▸ **Directions for this task**:
Your answer must hold only the lines below from the line containing "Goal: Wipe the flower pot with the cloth" through the line containing "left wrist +", each reproduced exactly.

Dataset: Begin

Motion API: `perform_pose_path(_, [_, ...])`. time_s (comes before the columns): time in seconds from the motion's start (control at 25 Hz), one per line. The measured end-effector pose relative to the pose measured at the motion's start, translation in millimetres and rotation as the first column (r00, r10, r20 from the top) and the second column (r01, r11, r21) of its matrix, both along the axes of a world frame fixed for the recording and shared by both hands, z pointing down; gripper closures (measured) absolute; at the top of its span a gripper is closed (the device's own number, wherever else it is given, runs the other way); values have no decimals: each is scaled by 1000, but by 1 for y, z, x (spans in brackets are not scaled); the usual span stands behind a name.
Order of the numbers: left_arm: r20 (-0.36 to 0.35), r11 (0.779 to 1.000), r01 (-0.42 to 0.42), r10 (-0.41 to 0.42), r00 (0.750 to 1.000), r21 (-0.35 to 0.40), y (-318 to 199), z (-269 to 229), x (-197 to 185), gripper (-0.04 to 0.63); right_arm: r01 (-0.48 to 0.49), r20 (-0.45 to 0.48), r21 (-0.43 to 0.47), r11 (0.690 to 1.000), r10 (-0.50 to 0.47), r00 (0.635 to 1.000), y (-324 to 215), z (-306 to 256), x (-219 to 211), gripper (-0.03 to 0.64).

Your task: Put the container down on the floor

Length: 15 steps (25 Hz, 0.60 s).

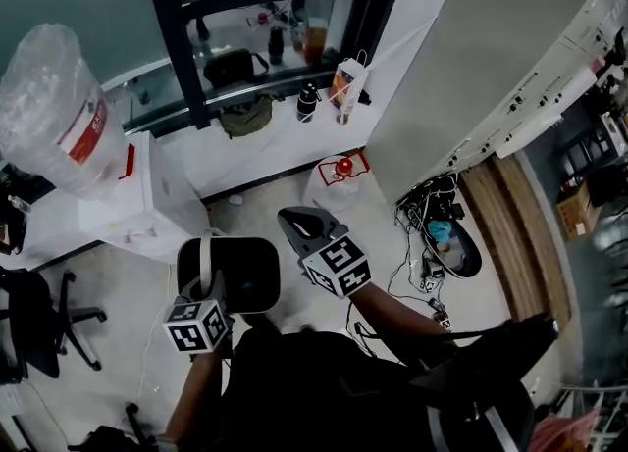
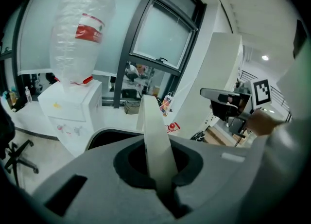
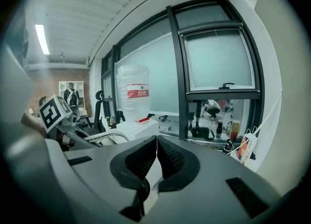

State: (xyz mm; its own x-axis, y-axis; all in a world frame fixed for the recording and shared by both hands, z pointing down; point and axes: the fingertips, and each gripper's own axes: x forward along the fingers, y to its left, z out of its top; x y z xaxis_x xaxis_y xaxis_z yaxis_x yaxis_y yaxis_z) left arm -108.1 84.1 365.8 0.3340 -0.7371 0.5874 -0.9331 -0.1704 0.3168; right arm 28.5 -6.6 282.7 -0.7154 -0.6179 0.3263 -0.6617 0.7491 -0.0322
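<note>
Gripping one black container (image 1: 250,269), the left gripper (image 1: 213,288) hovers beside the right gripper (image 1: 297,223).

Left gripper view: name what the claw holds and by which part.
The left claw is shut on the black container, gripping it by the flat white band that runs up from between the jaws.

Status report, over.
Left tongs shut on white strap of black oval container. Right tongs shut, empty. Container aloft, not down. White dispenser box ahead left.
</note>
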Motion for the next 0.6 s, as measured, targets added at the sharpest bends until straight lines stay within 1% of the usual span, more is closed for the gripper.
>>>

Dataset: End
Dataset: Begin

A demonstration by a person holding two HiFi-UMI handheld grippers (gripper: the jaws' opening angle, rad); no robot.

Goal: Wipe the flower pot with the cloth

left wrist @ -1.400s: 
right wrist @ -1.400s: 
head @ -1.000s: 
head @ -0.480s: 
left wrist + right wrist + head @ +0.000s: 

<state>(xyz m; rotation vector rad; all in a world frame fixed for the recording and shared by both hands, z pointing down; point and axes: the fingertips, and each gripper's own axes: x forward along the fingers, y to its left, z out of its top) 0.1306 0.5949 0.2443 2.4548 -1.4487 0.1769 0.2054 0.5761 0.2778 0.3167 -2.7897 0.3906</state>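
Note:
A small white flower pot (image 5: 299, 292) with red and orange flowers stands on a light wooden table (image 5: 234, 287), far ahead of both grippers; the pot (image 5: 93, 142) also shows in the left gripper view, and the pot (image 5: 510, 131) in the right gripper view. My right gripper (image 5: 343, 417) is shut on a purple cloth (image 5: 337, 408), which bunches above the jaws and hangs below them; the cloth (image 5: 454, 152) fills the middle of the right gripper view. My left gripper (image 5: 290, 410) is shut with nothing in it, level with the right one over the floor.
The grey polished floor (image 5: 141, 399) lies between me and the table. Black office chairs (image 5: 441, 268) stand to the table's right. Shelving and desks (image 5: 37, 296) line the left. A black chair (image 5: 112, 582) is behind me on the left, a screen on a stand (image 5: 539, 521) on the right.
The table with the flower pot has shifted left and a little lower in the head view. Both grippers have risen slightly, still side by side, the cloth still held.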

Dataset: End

▸ **Your response**:
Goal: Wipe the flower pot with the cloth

left wrist @ -1.400s: 
right wrist @ -1.400s: 
head @ -1.000s: 
head @ -0.480s: 
left wrist + right wrist + head @ +0.000s: 

The response to the exercise is now complete.